Like many, I was shocked and disgusted when I saw the poster of a freshly aborted fetus that the Canadian Centre for Bioethical Reform displayed on the Lincoln Alexander Parkway during the evening rush hour on Sept. 17. The news that this group showed these pictures outside of Sherwood Secondary School on Sept. 25 – in view of a nearby elementary school – brought the same reaction. I suppose this means that the photos had their desired effect; it caused people to notice it and be shocked at the degree of violence that the fetus had suffered.
It is interesting, and somewhat backward, that this group and others use images of violent death to get their “pro-life” message across. Even within the pro-life community, the use of images of aborted fetuses has generated debate, some arguing that those images are the cold, dead truth. They say that pictures of death are the most effective way of communicating a pro-life message; that is, an abortion ban.
And herein lays the problem. The goal of the pro-life movement is not solely to ban abortion as it exists in our culture today, although the media would certainly have us believe that. The pro-life movement’s stated goal is to create a culture where human life, from conception to natural death, is recognized as the most fundamental human right and legally protected as such. Groups that use grisly images only confuse the message of the larger pro-life movement. They only put a negative spin on what should be a positive message.
But why is there so much emotional reaction to the pictures? After all, this is Canada, where the abortion debate was settled in 1988. The progressive side just bullies all opponents into submission and sometimes misleads the public in order to obtain their goal of a free and open society. If anything, photos of aborted fetuses should be shown by pro-choice groups as a trophy of their victory, to show what a progressive, open country they have singlehandedly shaped us into. Right?
I doubt it. Like it or not, the debate about abortion is far from settled. The emotional reactions inspired by the pictures of aborted fetuses at Sherwood and The Linc are a microcosm of Canadians’ feelings about abortion. An Ipsos Reid poll conducted in 2012 found that 62% of female respondents supported the introduction of a law that places limits on when a woman can have an abortion during her pregnancy. Dr. Henry Morgentaler saw “serious ethical problems” with late term abortions, saying that “we want to abort fetuses before they become babies.” Justin Trudeau, whose father decriminalized abortion in Canada, tweeted “Now I’m getting guff from (abortion advocates) because I said I don’t like abortion. Does anyone who’s pro-choice, as I am, really LIKE abortion?”

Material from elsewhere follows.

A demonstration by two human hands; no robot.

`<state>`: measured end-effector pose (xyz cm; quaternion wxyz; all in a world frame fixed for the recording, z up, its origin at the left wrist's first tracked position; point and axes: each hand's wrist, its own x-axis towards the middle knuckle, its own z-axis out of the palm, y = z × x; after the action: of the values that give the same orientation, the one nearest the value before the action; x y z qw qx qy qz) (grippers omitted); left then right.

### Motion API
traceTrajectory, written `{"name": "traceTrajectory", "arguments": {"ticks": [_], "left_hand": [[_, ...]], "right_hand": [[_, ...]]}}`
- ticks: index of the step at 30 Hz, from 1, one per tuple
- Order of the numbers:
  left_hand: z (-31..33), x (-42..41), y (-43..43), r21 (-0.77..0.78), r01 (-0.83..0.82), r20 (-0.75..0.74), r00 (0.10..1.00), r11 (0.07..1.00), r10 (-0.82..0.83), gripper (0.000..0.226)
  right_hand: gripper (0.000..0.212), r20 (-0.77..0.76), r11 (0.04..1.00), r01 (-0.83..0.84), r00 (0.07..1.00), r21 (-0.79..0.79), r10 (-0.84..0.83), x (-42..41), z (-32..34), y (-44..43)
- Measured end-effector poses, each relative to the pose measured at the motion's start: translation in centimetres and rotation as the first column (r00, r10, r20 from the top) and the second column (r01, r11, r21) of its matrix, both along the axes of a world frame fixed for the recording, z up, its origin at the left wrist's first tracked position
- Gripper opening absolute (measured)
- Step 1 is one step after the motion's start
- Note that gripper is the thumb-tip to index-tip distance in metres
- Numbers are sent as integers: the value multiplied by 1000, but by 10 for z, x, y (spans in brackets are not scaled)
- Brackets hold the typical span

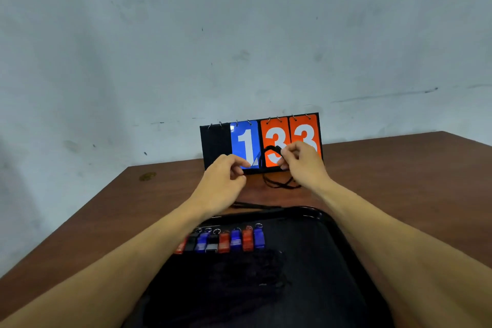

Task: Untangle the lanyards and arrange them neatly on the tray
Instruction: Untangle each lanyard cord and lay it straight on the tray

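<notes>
Lanyard (269,148) up at twelve o'clock, both hands on it: right hand (302,165) pinches the loop, left hand (226,174) pinches the other end. Slack trails onto the table (399,181). Tray (328,219) at six o'clock, whistles (235,241) in a row.

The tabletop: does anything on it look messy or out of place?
Yes. A black cord lies in loose, crossed loops on the table beyond the tray, in front of the scoreboard, while the whistles in the tray sit in a tidy row. A yellowish spot also marks the table's far left.
</notes>
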<state>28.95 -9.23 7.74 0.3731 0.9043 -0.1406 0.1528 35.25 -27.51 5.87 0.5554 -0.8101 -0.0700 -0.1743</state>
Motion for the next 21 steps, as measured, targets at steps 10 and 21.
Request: {"name": "traceTrajectory", "arguments": {"ticks": [10,21], "left_hand": [[40,-43,-10,39,9,61,998,999,-11,42],[65,-87,-16,-178,117,-114,984,977,-138,32]], "right_hand": [[10,69,941,-243,970,234,233,-59,66,9],[11,93,814,-489,869,313,487,-125,94,8]]}}
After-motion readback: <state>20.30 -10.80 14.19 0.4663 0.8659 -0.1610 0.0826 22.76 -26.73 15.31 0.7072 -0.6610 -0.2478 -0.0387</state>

Regardless of what position one takes, the abortion debate is one worth having. With every passing year, the decision to remove all abortion laws from Canada’s books appears more and more short-sighted and a reaction designed to placate pro-choice activists, who were more militant than their pro-life counterparts and got their way. The display of aborted fetuses, while ill-advised and not effective for pro-lifers, serves to stir up debate – a debate that many Canadians would prefer to be seen as settled, even though it is anything but.